Grafiknews.com, Lampung Selatan – Pemandangan berbeda tersaji di kawasan Tugu Adipura, Kalianda, pada Senin (1/9/2025). Ratusan warga yang tergabung dalam Aliansi Masyarakat Lampung Selatan Bersatu menggelar aksi damai dengan tertib dan penuh kedewasaan.
Yang menarik, di tengah kerumunan massa, Bupati Lampung Selatan Radityo Egi Pratama memilih langkah sederhana namun sarat makna: duduk bersila di atas aspal, tanpa jarak, berbaur bersama rakyat yang sedang menyuarakan aspirasinya.
Tanpa pengawalan ketat, Bupati Egi hadir bersama Wakil Bupati, Kapolres, Dandim 0421/LS, Ketua dan Wakil Ketua DPRD, serta sejumlah anggota dewan. Kehadirannya bukan untuk berpidato panjang, melainkan untuk mendengarkan langsung suara rakyat.
“Saya senang sekali kalian semua hari ini bisa menyampaikan aspirasi dengan cara yang tertib, damai, dan dewasa. Ini adalah ciri-ciri masyarakat yang maju,” ujar Bupati Egi, disambut tepuk tangan para peserta aksi.
Aksi damai tersebut bukan hanya ruang penyampaian tuntutan, tetapi juga menjadi momen tumbuhnya simpati dan dialog terbuka antara pemerintah dan masyarakat. Bupati Egi menegaskan bahwa seluruh masukan—baik yang berkaitan dengan isu nasional maupun daerah—telah dicatat dan akan segera ditindaklanjuti.
Salah satu kabar baik yang disampaikannya adalah bahwa tuntutan terkait beasiswa telah diusulkan dalam Anggaran Tahun 2026 dan telah mendapatkan lampu hijau dari DPRD.
“Sekali lagi saya ucapkan terima kasih. Jadilah masyarakat yang maju, cerdas, dan dewasa. Pemerintah Kabupaten Lampung Selatan selalu terbuka terhadap kritik, saran, dan masukan,” lanjut Bupati Egi.

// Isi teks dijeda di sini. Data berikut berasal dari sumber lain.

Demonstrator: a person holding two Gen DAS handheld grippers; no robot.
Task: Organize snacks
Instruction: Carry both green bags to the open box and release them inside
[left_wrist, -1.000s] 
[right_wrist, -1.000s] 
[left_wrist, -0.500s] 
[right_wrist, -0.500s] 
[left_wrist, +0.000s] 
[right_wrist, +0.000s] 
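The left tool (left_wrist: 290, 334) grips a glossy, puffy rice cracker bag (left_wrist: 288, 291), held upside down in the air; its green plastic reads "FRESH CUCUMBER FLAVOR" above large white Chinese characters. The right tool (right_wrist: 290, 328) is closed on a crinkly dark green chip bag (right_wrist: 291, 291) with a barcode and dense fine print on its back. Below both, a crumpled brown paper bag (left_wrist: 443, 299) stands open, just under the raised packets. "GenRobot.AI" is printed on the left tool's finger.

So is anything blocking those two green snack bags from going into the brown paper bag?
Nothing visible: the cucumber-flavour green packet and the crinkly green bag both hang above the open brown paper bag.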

Menambah kehangatan suasana, Ketua DPRD Lampung Selatan, Erma Yusneli, juga turut menyampaikan apresiasinya terhadap aksi damai tersebut.

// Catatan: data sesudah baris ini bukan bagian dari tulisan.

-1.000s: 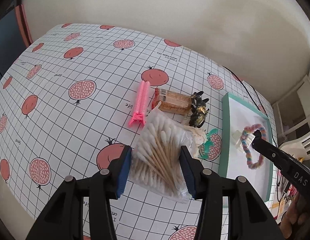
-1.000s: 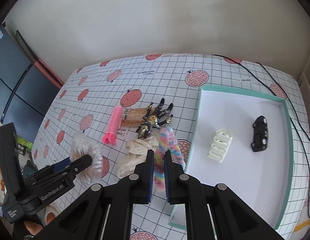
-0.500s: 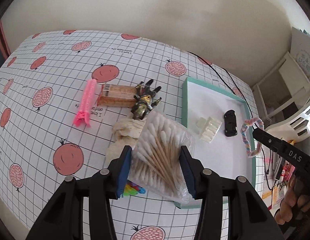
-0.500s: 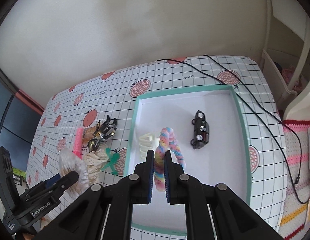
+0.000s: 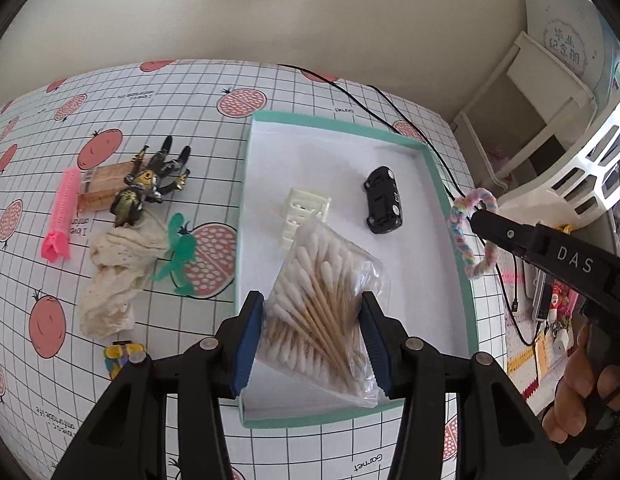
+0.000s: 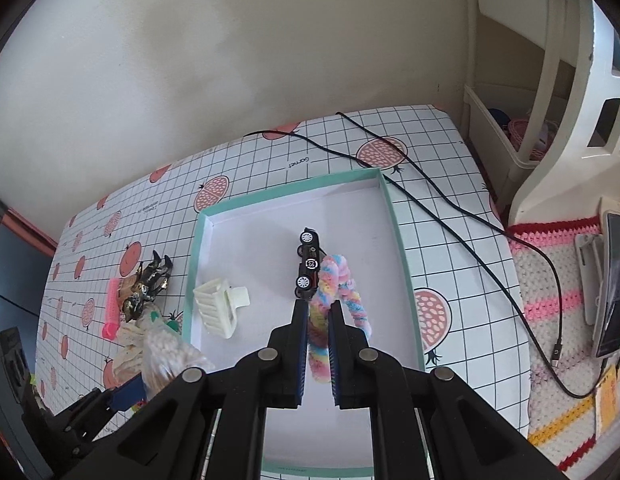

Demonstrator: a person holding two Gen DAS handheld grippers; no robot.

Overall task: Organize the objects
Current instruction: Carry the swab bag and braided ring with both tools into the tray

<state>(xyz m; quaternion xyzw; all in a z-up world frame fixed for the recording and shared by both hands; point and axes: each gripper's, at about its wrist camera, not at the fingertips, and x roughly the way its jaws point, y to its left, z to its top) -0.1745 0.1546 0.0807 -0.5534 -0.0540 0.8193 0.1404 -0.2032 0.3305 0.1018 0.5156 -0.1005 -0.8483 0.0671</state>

“Aspirasi masyarakat adalah bagian penting dalam menjalankan fungsi kami di parlemen. Saya mengapresiasi semangat mahasiswa yang menyampaikan pendapat dengan tertib dan kondusif,” ujarnya.
Di balik teriknya aspal siang itu, tersirat sebuah harapan baru: bahwa demokrasi di Lampung Selatan dapat tumbuh dalam suasana humanis—di mana pemimpin dan rakyat duduk sejajar, saling mendengar.